PROBLEM TO WORK ON: All of the data below should be written out again exactly.

SUPPLIED MATERIAL:
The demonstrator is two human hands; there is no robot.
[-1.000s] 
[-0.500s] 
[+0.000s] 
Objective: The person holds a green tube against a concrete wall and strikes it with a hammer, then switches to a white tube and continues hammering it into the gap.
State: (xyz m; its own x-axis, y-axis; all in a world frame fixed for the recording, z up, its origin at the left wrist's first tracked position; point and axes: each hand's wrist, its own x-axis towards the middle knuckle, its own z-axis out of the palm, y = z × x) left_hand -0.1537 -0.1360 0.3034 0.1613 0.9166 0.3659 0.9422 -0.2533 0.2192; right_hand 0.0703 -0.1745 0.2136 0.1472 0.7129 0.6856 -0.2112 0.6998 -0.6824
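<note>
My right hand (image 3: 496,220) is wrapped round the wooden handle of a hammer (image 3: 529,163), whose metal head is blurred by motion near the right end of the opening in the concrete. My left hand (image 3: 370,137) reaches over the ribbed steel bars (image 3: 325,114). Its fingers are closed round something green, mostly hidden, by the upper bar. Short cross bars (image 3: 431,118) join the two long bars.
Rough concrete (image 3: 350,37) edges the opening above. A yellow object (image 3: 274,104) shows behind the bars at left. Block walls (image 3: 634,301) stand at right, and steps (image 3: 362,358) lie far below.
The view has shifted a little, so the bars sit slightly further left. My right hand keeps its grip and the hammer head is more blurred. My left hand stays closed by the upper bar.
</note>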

THE COMPLETED TASK:
The demonstrator is two human hands; there is no robot.
[-1.000s] 
[-0.500s] 
[+0.000s] 
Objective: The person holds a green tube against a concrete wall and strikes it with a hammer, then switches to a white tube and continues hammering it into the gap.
State: (xyz m; its own x-axis, y-axis; all in a world frame fixed for the recording, z up, its origin at the left wrist's first tracked position; point and axes: each hand's wrist, its own x-axis towards the middle knuckle, its own z-axis out of the palm, y = z × x) left_hand -0.1537 -0.1360 0.3034 0.1613 0.9166 0.3659 0.9422 -0.2533 0.2192; right_hand 0.0703 -0.1745 0.2136 0.1472 0.7129 0.6856 -0.2112 0.6998 -0.6824
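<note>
My right hand (image 3: 496,220) is wrapped round the wooden handle of a hammer (image 3: 529,163), whose metal head is blurred by motion near the right end of the opening in the concrete. My left hand (image 3: 370,137) reaches over the ribbed steel bars (image 3: 325,114). Its fingers are closed round something green, mostly hidden, by the upper bar. Short cross bars (image 3: 431,118) join the two long bars.
Rough concrete (image 3: 350,37) edges the opening above. A yellow object (image 3: 274,104) shows behind the bars at left. Block walls (image 3: 634,301) stand at right, and steps (image 3: 362,358) lie far below.
The view has shifted a little, so the bars sit slightly further left. My right hand keeps its grip and the hammer head is more blurred. My left hand stays closed by the upper bar.
</note>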

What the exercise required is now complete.